# puppy "back talking"



## Lestra08 (Jun 22, 2009)

This may be a silly question but I just want to make sure I shouldn't be concerned. Our GSD pup "back talks" sometimes when I tell her no about something or not to do something she is doing. I think it is really cute when she does it but is this some kind of early indicator of a behavior problem in the future? Should I be concerned that it means she will not be obedient when she is an adult? 

Tracy K


----------



## zyppi (Jun 2, 2006)

I've heard that bark before!

You just have a little 'verbal' tiger (GSD puppy) by the tail.

Just make her toe the line and the backtalk will go away but she'll probably always be a talker.


----------



## Steffanie (Oct 1, 2005)

Cheyenne my 5 year old still back-talks occasionally, but she always does what I tell her to while she does it. She's such a brat.

I wouldn't worry about it.


----------



## Technostorm (May 24, 2009)

hehe.. my 11 weeks old pup does the same thing. he'll arf arf me as if he's throwing a temper tandrum yet he'll still do as I tell him but at a slower pace and dragging along like a spoiled child. I think this is normal for a puppy, as long as you don't encourage it or laugh at it when it happens. Do NOT yell back as this will most likely trigger his behavior to continue to adulthood. 

I normally would just in a higher tone "HEY!", then follow thru with what I wanted him to do and then wait until he calms back down to reapply affection moments later.


----------



## Jax08 (Feb 13, 2009)

Jax will be 2 this fall and she talks back constantly. It doesn't bother me but we'll never do obedience so it's justs not an issue.


----------



## brembo (Jun 30, 2009)

My 7 y/o warbles and moans at me when he's excited and does not particularly want to do what I'm asking. It may sound hokey, but there are "levels" of asking and when I get the backtalk I'm merely suggesting to him what I'd like done.
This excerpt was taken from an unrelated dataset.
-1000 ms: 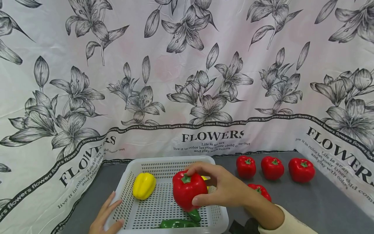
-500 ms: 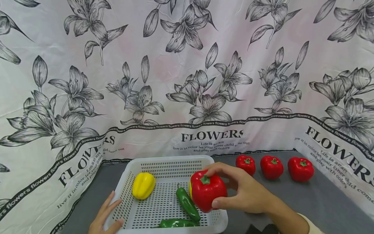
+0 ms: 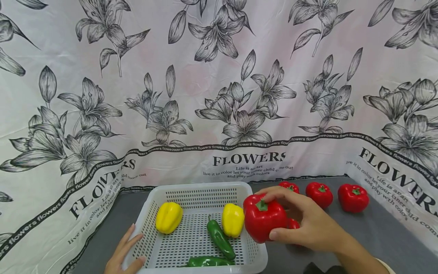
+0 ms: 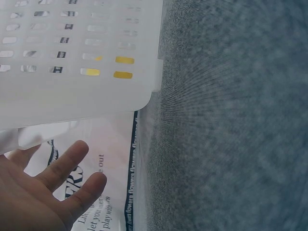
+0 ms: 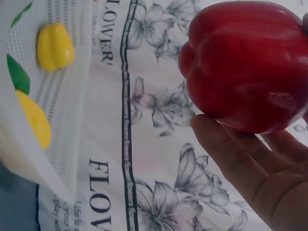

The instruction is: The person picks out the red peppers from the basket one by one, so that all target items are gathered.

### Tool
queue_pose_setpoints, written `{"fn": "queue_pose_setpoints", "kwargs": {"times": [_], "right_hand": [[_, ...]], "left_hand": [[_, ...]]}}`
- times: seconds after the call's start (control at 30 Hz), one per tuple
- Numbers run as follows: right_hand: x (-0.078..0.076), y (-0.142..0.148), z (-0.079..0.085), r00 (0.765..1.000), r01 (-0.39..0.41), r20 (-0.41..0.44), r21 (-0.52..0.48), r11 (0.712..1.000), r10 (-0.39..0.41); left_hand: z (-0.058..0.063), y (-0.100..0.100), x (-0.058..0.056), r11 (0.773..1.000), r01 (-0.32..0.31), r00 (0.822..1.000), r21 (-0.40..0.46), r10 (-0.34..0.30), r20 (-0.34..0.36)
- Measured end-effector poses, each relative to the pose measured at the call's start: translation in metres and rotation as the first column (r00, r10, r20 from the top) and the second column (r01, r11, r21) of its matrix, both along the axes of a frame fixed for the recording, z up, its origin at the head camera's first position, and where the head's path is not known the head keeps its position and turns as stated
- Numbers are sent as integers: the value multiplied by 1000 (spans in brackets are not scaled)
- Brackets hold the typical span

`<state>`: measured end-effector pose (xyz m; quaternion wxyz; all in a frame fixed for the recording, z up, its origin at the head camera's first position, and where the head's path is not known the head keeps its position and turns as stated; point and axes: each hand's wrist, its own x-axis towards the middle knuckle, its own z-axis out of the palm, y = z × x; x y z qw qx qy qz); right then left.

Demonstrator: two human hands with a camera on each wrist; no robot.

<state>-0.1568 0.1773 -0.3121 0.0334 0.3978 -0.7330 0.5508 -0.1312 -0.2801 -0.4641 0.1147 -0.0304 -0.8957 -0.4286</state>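
Note:
In the head view my right hand [image 3: 301,220] grips a red bell pepper [image 3: 263,224] by its sides, thumb in front and fingers behind the green stem. The pepper hangs above the right rim of a white perforated basket [image 3: 202,186]; the right wrist view shows it raised against the curtain. My left hand [image 3: 124,253] rests at the basket's left rim with fingers spread and straight. Inside the basket are two yellow bell peppers, one on the left [image 3: 169,217] and one on the right [image 3: 233,220], and two green chili peppers, one slanted [image 3: 219,238] and one along the front [image 3: 208,261].
Red bell peppers stand on the grey table [image 3: 386,236] to the right: one at the far right [image 3: 354,198], one beside it [image 3: 319,195], and others partly hidden behind my right hand. A white flower-printed curtain [image 3: 202,125] encloses the back and sides.
My right hand has carried the red bell pepper rightward, from over the basket's inside to its right rim, uncovering a yellow pepper and the slanted green chili. My left hand has stayed put.

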Motion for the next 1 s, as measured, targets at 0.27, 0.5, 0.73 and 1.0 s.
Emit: {"fn": "queue_pose_setpoints", "kwargs": {"times": [0.27,0.5,0.73,1.0], "right_hand": [[4,21,-1,997,71,-9,-13,997,-71],[7,38,-4,986,162,-35,-1,987,-162],[6,57,-10,978,194,-75,14,981,-192],[10,73,-15,947,320,-55,47,946,-318]], "left_hand": [[2,3,1,1000,-15,1000,-6,15,1],[4,2,1,1000,-5,1000,12,5,30],[4,2,0,1000,-5,999,20,5,36],[3,1,1,1000,-6,1000,-8,6,31]]}}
If I use my stern command voice he never yaps at me, it's a different gear he's in at time I suppose.


----------



## darga19 (Mar 4, 2009)

I'd say it's pretty normal.

Some dogs grow right out of it, some don't. She's just letting you know she's not too happy with what you're making her do...kind of throwing a tantrum.

As long as she's obliging and she's not getting aggressive or anything like that, I wouldn't worry at all.

Marshall still does it every once in a while, but he's mostly grown out of it.


----------



## meisha98 (Aug 27, 2008)

Lainey has done it a couple of times, I just repeat the command in a calm tone and she justs goes ahead and does what I asked. It's actually cute when she does it but don't tell her that LOL!


----------



## aubie (Dec 22, 2008)

Anna doesn't back talk, but she can give some serious stink-eye and do the "huff" thing....


----------



## APBTLove (Feb 23, 2009)

LOL I was about to ask about this... If I tell J "NO!" he will do a fake snap at me, go "ROO! ROO!" And then run away real fast like I'm about to eat him. then sneak back and start trying to bully me into playing... Aren't puppies great? Waking up a 5am to "Rarrrf!! *metal bars on teeth noise*", going to bed at 12... Finding out that your lovely Chillow won't be in use this summer because it magically sprung forty-five little leaks... The older dog's losing their minds and much tormenting, razor teeth... No leaving the house for more than an hour or two - if he hasn't eaten and had a drink in the last hour... Being ignored completely when you go "Come here! Come on! *waves arms and makes funny noises* Let's go!".. More "NOOO!!! Don't eat that!" 's than you do with a human puppy-er-baby...

I wouldn't trade him for the world.


----------



## Sahria (Apr 21, 2009)

"ROO! ROO!" Inara does this all the time!! Lol!!! She'll shake her head and make these deep noises and stomp her feet, throwing in a couple of fake snaps. I just tell her to knock it off in a firm voice and she'll stop, but she'll give me this heart melting pouty look. It cracks me up every time, lol.


----------



## mel hunter (May 15, 2009)

Buddy did that as a puppy and still does it occassionally when he's excited to go somewhere and I make him sit first to calm down...he's 4 years old now. I think they kind of grow out of it and as long as they will still follow commands I think it's ok (I think it's kind of cute too







)


----------



## Mandalay (Apr 21, 2008)

> Originally Posted By: Christian2009Some dogs grow right out of it, some don't. She's just letting you know she's not too happy with what you're making her do...kind of throwing a tantrum.


Mandalay has 2 kinds of talking, too. Both are sleep related...One is when she is really tired and settles into her bed. She will take a DEEP breath and then let it out slowly while groaning. I can almost feel her drift off to sleep when she does this.

The other is when I "make" her get in her bed when she does not want to...like if she is chasing a cat or getting under my feet. She will pout on her way over, lay down in a huff, and then sigh/grumble loudly with a pouty look on her face.

I think as long as the dog is doing what you ask of him - let him talk about it under his breath.


----------